## Prompt
Your task is to retype, word for word, the lines from the start of the data through the line holding "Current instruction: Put". Do not include the pictures.

## Raw data

#####

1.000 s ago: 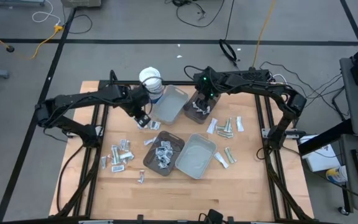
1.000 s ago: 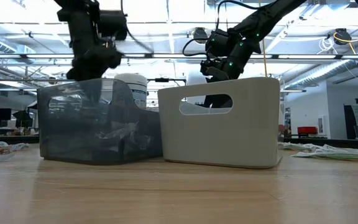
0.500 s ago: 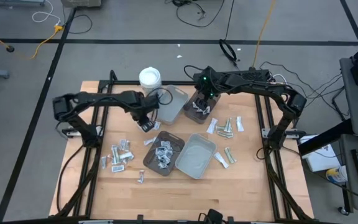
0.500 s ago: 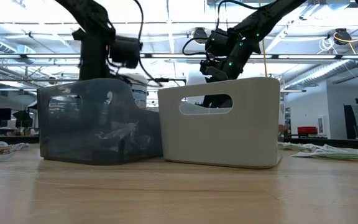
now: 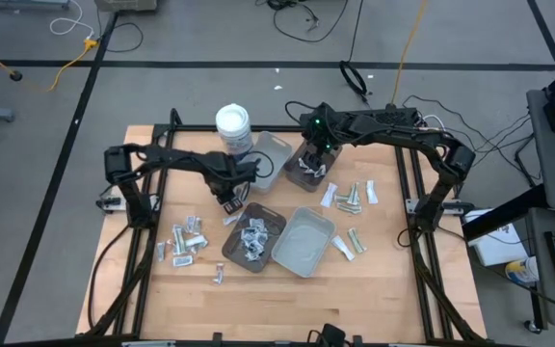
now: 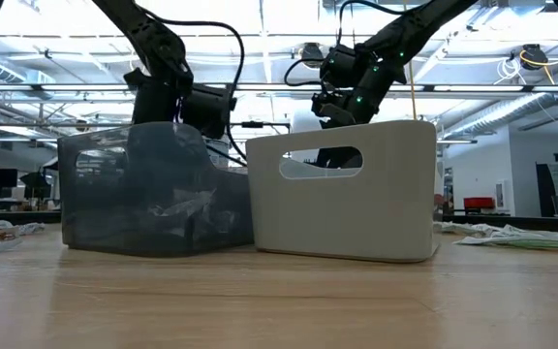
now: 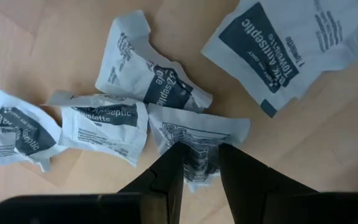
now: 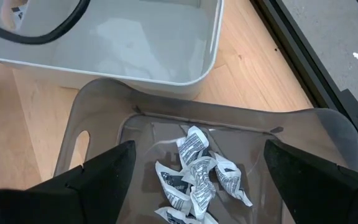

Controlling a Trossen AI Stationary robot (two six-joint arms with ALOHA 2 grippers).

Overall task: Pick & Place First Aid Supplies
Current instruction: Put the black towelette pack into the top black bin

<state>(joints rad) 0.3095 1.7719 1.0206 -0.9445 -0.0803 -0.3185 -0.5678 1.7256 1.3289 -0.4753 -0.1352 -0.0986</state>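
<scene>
While several packets are already lying in the trays, much of the sorting is looking unfinished. In the high view the brown tray (image 5: 254,237) at lower centre is holding a heap of packets, and the grey tray (image 5: 306,166) at upper centre, under the right hand (image 5: 309,166), is holding a few crumpled ones (image 8: 199,177), as the right wrist view is showing. The two pale trays, one near the white tub (image 5: 234,127) and one at lower centre right (image 5: 303,241), are appearing bare or nearly so. Loose first aid supplies are still lying on the tabletop (image 5: 393,280): a cluster at lower left (image 5: 187,241) and another at centre right (image 5: 351,196).

The left hand (image 7: 199,163) is sitting low over the wood just left of the brown tray, its fingers (image 7: 169,180) drawn close and pinching a white antiseptic packet (image 7: 196,138), with four more packets lying around it. Whether that packet is already lifted off the wood is hard to judge. The right hand is hovering over the grey tray with its fingers (image 8: 104,168) spread wide and nothing between them; I judge it is finished with a drop there.

From the low view, the two near trays are blocking most of the tabletop behind them, so both hands' fingertips are hidden there, and the smoky tray's contents (image 6: 182,208) are showing only as dim shapes. In the high view the packets are too small to tell types apart, and the left hand's fingers are lost under its own wrist.
</scene>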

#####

## Answer to this task
1.000 s ago: 
1.000 s ago: 
0.500 s ago: 
0.500 s ago: 
now: 
now: 
now: 
now: 

Controlling a Trossen AI Stationary robot (two six-joint arms with ALOHA 2 grippers).

Overall task: Pick & Place First Aid Supplies
Current instruction: Put the black towelette pack into the top black bin

No more work is needed for this exercise.